The mean free path is the average distance a molecule travels in-between collisions. In reality a molecule will travel different distances in-between collisions. Suppose a molecule of size 0.3 nm travels the following distances between collisions: 11 nm, 5 nm, 12 nm, 15 nm, 25 nm, 2 nm, 11 nm, 30 nm, 18 nm, 20 nm, 14 nm, 15 nm, 10 nm, 28 nm, 9 nm, 17 nm, 5 nm, 10 nm, 6 nm, 13 nm, 17 nm, 15 nm, 10 nm, 22 nm, 9 nm, 23 nm, 19nm, 4 nm, 15 nm, 12 nm, 10 nm, 16 nm, 11 nm.
(a) Find the mean free path from this data.
(b) What is the standard deviation of space between collisions from the mean free path?

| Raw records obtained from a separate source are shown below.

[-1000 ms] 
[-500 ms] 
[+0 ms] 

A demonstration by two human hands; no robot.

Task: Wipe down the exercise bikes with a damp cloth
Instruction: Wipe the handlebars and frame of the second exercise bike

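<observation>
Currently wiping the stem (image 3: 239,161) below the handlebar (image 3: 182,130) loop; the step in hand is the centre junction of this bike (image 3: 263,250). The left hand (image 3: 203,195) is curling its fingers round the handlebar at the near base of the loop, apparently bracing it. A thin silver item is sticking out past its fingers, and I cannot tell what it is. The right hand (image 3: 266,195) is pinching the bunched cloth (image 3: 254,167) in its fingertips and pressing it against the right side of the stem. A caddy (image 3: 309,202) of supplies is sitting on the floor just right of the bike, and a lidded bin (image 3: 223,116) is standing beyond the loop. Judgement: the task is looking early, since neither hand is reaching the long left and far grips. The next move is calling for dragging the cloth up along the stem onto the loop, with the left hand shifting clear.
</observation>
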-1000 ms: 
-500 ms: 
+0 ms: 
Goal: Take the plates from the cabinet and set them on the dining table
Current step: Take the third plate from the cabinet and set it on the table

(c) What is the most probable free length?
(d) What is the rms free length?
(e) Supposing, the temperature of the gas is 200 K and the pressure of the gas is 1 atm, what would be the diameter of molecules of the gas
Hint.
Use a data processing sofware such as Mathematica or Excel or Google Sheets.
Answer.
(a) - (d) See solution, (e) \(D = 0.66\text{ nm}\text{.}\)
Solution.
I typed up the data in Mathematica and used their statistical functions. (a) 14 nm, (b) 6.7 nm, (c) Most common function gave two most-commonly occurring number, 10 nm and 15 nm. When I drew the histogram I found that 10 nm has more data points clustered around it than 15 nm points. The most probable length will be 10 nm. (d) 15.4 nm.
(e) Using the formula for the mean free path we get
\begin{equation*}
D = \sqrt{ \frac{k_B T}{\sqrt{2}\pi \lambda p}}.
\end{equation*}
Now, you can put in the numbers given.
\begin{equation*}
T = 200\ \text{K},\ \ p = 1.013\times 10^5\ \text{Pa}.
\end{equation*}
This gives \(D = 0.66\text{ nm}\text{.}\)